Alaska Temperature and Precipitation:

Beginning with January 2010 processing, the Alaska temperature and precipitation report is comprised of several datasets at NCDC, integrating GHCN and COOP datasets. Prior to 2010, the Alaskan temperature timeseries was processed with just GHCN data.
  • Alaska had its 40th coolest March since records began in 1918, with a temperature 1.6°F (0.9°C) below the 1971–2000 average.

  • Alaska had its 34th warmest year–to–date on record, with a temperature 1.4°F (0.8°C) above the 1971–2000 average.
  • Alaska had its 47th wettest March since records began in 1918, with an anomaly that was 6 percent above the 1971–2000 average.

  • Alaska had its 13th driest year–to–date on record, with an anomaly that was 22 percent below the 1971–2000 average.

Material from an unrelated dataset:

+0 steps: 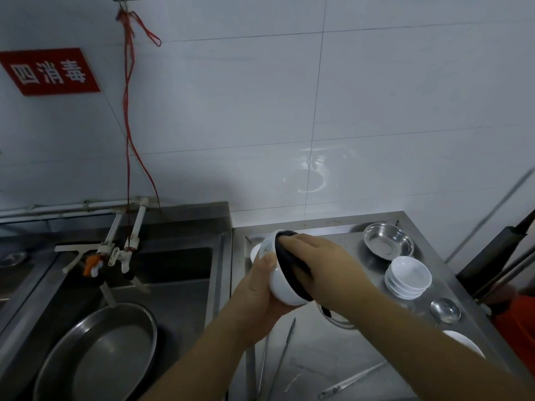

For additional details about recent temperatures and precipitation across the U.S., see the Regional Highlights section below. For information on local temperature and precipitation records during the month, please visit NCDC's Records page. For details and graphics on weather events across the U.S. and the globe please visit NCDC's Global Hazards page.


Regional Highlights:

These regional summaries were provided by the six Regional Climate Centers and reflect conditions in their respective regions. These six regions differ spatially from the nine climatic regions of the National Climatic Data Center.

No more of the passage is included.